There have been a lot of social media posts recently on how difficult it is to make macarons. I wanted to take a minute to address some of the erroneous “rules” to successful macaron making to encourage you all to try your hand at making them. They are so good and very quick to make.
You may read that you need to age your egg whites or let the macarons form a crust before baking them but I’m here to tell you that you don’t need to do either. I use pasteurized egg whites straight from the refrigerator and I don’t let them rest and crust before baking them.
They really aren’t difficult at all once you get the hang of the macaronage (the mixing of the wet and dry ingredients).
Good luck and let me know you like them!
- For the key lime macaron shells:
- 4 ounces almond flour
- 7 ounces powdered sugar
- zest from 5 key limes (or 2 regular limes)
- 4 ounces egg whites
- 3.5 ounces sugar
- For the graham cracker buttercream:
- 4 tablespoons butter, softened
- 1 cup powdered sugar
- ½ cup graham cracker crumbs (from about 5 crackers)
- 1/2 teaspoon vanilla
- 1/2 teaspoon lime juice
- 2-4 tablespoons milk
- Sift Almond Flour and Confectioners’ Sugar into a bowl and then whisk them together until they are well mixed.
- Put egg whites and granulated sugar into the bowl of your mixer. Start your mixer on medium (about 4 if using a KitchenAid) and beat for a few minutes. Gradually increase the speed to high and beat them until the meringue is stiff, glossy and almost dry. If you want colored macarons now is the time to add a gel food color. I don’t recommend liquid food coloring.

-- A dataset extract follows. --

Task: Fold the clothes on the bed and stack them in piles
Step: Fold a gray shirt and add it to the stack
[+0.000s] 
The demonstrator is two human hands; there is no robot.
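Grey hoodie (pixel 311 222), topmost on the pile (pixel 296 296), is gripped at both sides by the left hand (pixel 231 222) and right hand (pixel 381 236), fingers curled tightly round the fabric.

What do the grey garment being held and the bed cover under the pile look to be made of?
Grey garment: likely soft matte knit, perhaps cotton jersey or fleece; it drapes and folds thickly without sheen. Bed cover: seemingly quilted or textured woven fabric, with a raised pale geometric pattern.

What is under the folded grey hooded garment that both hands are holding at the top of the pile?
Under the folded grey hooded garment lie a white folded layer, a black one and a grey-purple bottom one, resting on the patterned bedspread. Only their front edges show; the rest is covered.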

- Next, add all of the dry ingredients to the meringue. Fold with a rubber spatula until incorporated. You don’t need to be too gentle at this point. Once you have the wet and dry ingredients mixed together gently start the macaronage and mix gently until no white meringue is visible. If you watch my video, you will see that the motion to do this is to both fold and rub/smear the batter against the side of the bowl. Remember that macaronage (the French term for combining the ingredients) is about deflating the whites, so you don’t have to treat them too gently. Stir to deflate the egg whites until the batter is the consistency of lava and flows off your spatula. My video shows an example of the method I use to mix the batter.
- Pipe the batter onto either parchment paper or a silicone baking mat. I have the best success with cookie sheets that have low sides, not sheet cake pans.
- Bake at 315 degrees for about 15 minutes.
- Check for to see if they are done by giving them a little wiggle with your finger. If the tops move easily, they are not done. You want them set but not firm
- All ovens are different and if you aren’t sure that your oven is accurate, you may want to check it with an oven thermometer.
- Let cool, match cookies and fill.
- Refrigerate for at least 24 hours. You can eat them right away but they are best the next day. They also freeze beautifully, either filled or unfilled.